§ **Problem**:
Omit the images and output every line of the data below exactly.
[Stored data — start]
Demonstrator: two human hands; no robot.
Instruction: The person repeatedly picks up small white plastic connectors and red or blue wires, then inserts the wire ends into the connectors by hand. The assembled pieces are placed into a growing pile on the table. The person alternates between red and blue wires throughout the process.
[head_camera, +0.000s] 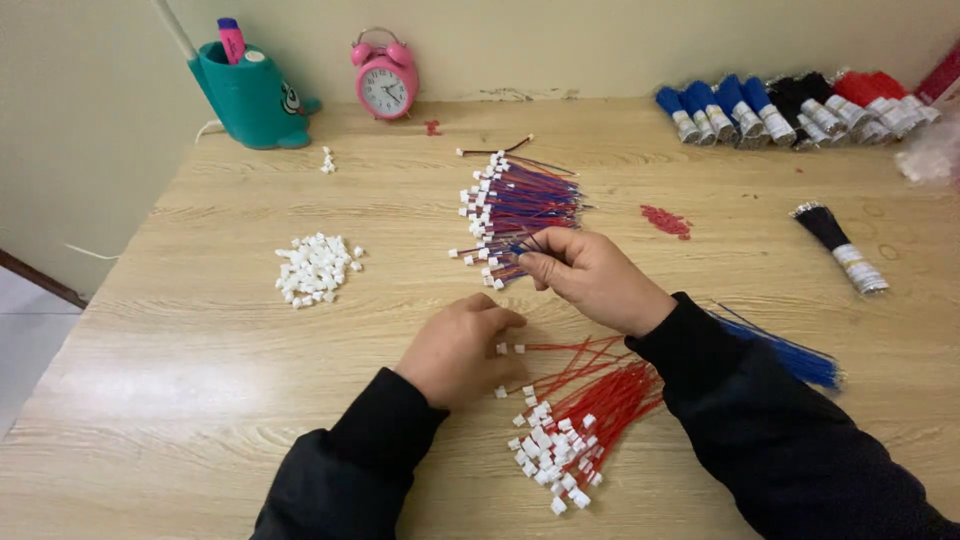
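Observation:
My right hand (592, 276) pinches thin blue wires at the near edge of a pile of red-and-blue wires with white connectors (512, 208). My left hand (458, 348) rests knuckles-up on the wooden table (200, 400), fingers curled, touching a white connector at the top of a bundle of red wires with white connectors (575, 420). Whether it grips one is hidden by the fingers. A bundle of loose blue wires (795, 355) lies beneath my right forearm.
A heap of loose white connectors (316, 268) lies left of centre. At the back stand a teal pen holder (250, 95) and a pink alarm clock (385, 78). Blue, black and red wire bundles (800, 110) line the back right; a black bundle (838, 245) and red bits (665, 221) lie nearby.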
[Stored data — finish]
§ **Solution to this task**:
Demonstrator: two human hands; no robot.
Instruction: The person repeatedly picks up small white plastic connectors and red or blue wires, then inserts the wire ends into the connectors by hand. The assembled pieces are placed into a growing pile on the table. The person alternates between red and blue wires throughout the process.
[head_camera, +0.000s] 
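Observation:
My right hand (592, 276) pinches thin blue wires at the near edge of a pile of red-and-blue wires with white connectors (512, 208). My left hand (458, 348) rests knuckles-up on the wooden table (200, 400), fingers curled, touching a white connector at the top of a bundle of red wires with white connectors (575, 420). Whether it grips one is hidden by the fingers. A bundle of loose blue wires (795, 355) lies beneath my right forearm.
A heap of loose white connectors (316, 268) lies left of centre. At the back stand a teal pen holder (250, 95) and a pink alarm clock (385, 78). Blue, black and red wire bundles (800, 110) line the back right; a black bundle (838, 245) and red bits (665, 221) lie nearby.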

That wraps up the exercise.